* Exercise description
Take the entries below and print only the lines from the one with "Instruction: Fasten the" through the one with "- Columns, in", exactly as they stand, both ends included.
Information supplied section start
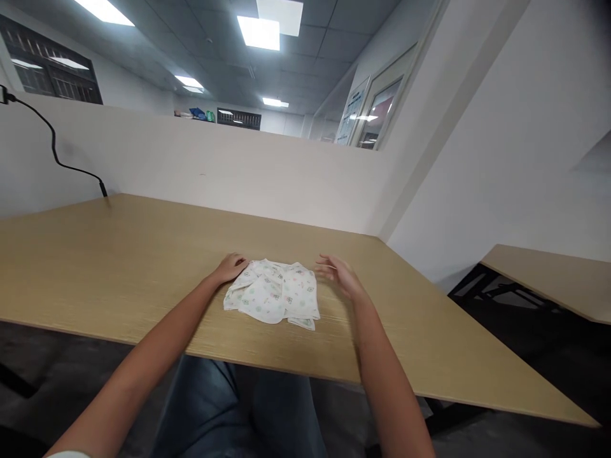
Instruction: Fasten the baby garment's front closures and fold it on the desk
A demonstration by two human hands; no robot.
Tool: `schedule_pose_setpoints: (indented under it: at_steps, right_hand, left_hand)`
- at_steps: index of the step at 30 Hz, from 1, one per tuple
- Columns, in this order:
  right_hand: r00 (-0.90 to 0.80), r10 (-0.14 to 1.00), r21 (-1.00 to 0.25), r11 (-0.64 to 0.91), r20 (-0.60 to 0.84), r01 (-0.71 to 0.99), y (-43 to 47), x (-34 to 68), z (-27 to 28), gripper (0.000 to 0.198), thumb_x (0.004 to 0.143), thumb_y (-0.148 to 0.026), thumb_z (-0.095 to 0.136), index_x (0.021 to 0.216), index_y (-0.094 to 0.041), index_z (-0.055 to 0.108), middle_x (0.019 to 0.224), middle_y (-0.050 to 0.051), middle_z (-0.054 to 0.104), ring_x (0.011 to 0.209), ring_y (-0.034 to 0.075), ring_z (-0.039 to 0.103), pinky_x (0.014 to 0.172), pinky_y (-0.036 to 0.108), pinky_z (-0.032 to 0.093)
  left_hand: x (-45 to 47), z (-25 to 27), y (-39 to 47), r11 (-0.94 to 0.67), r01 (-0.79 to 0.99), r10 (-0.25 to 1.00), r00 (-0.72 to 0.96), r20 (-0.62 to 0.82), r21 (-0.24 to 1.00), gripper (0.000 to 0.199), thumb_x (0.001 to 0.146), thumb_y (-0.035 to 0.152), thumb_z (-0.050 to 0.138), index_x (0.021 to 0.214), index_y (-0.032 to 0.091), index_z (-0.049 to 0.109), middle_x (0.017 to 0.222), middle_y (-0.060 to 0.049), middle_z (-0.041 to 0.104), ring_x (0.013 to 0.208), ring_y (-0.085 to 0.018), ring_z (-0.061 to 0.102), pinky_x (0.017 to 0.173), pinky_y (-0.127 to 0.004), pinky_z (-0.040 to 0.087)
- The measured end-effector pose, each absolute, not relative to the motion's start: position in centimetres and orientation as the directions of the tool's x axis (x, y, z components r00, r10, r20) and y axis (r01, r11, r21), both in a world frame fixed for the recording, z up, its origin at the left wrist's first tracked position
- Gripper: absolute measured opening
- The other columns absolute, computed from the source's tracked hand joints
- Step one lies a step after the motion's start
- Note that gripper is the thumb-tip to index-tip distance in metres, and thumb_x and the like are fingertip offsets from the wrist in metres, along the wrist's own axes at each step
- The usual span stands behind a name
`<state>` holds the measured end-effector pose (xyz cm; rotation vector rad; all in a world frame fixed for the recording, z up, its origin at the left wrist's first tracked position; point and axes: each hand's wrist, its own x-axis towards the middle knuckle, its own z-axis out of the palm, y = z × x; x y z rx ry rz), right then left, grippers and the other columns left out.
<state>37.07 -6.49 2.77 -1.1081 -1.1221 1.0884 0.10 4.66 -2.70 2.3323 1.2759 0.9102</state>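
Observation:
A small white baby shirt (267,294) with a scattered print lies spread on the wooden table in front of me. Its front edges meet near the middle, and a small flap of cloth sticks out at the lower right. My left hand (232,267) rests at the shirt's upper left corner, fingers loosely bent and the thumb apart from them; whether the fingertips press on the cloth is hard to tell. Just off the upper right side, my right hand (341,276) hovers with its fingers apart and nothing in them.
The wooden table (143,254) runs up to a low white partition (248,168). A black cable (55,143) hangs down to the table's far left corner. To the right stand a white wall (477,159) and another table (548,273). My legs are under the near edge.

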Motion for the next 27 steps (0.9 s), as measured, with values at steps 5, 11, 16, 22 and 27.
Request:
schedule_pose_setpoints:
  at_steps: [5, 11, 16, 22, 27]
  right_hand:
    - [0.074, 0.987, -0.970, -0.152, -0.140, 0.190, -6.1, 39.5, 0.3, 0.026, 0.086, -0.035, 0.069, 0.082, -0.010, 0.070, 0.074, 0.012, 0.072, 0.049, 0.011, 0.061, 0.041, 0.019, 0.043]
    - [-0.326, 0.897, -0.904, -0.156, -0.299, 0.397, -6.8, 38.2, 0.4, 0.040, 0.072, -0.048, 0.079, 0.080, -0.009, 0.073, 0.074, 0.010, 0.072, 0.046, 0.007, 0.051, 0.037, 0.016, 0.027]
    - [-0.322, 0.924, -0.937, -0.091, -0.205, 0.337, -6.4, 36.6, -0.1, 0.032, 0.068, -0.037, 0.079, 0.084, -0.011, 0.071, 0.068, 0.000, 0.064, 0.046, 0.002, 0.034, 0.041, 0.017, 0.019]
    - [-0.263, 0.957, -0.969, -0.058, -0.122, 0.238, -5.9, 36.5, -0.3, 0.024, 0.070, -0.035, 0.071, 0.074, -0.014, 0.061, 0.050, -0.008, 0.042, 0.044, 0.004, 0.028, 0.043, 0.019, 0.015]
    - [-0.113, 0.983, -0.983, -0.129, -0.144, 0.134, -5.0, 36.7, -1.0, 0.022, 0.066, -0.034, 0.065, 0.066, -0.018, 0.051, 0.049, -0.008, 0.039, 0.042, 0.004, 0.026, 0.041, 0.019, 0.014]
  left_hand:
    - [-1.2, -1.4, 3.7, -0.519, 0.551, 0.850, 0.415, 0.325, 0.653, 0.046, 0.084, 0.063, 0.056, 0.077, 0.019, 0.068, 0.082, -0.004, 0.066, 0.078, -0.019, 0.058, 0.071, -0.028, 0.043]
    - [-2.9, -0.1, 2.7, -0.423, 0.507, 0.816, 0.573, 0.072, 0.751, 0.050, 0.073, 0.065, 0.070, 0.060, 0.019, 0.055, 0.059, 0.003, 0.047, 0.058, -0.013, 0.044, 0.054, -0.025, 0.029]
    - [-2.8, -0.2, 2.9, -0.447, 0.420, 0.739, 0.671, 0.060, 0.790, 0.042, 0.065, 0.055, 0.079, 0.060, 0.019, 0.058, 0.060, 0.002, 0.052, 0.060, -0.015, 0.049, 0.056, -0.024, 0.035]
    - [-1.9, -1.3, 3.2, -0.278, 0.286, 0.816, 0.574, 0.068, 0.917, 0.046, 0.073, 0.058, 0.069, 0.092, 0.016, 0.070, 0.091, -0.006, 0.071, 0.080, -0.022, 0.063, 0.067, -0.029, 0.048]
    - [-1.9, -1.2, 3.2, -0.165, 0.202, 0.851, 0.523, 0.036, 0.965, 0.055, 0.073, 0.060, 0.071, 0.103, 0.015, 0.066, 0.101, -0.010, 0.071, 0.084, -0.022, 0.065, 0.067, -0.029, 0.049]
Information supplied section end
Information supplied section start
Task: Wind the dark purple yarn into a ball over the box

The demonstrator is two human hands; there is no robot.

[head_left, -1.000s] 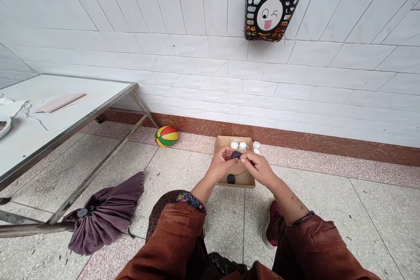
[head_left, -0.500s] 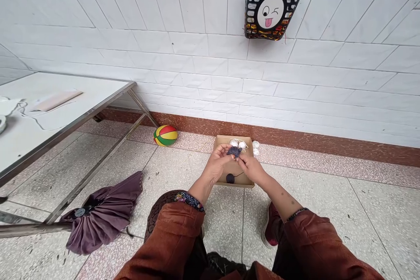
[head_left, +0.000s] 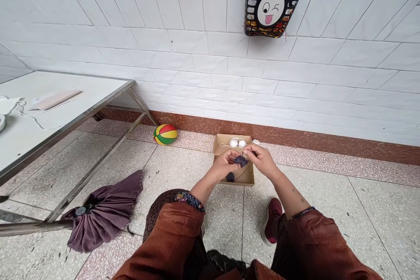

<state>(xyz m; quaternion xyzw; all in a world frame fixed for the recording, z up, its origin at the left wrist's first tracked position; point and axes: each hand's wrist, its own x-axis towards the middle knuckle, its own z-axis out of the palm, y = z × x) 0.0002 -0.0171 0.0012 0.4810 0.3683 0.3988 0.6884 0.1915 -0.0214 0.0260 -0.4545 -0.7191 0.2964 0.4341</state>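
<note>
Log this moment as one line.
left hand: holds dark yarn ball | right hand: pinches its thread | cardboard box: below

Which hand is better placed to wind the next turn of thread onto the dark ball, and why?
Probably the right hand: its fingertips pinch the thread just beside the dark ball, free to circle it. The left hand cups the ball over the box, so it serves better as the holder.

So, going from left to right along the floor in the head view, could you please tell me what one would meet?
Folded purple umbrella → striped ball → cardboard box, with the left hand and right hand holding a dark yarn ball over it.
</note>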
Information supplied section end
* Task answer
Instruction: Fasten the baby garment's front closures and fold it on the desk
A demonstration by two human hands; no robot.
Tool: `schedule_pose_setpoints: (indented under it: at_steps, right_hand, left_hand)`
- at_steps: index of the step at 30 Hz, from 1, one per tuple
- Columns, in this order:

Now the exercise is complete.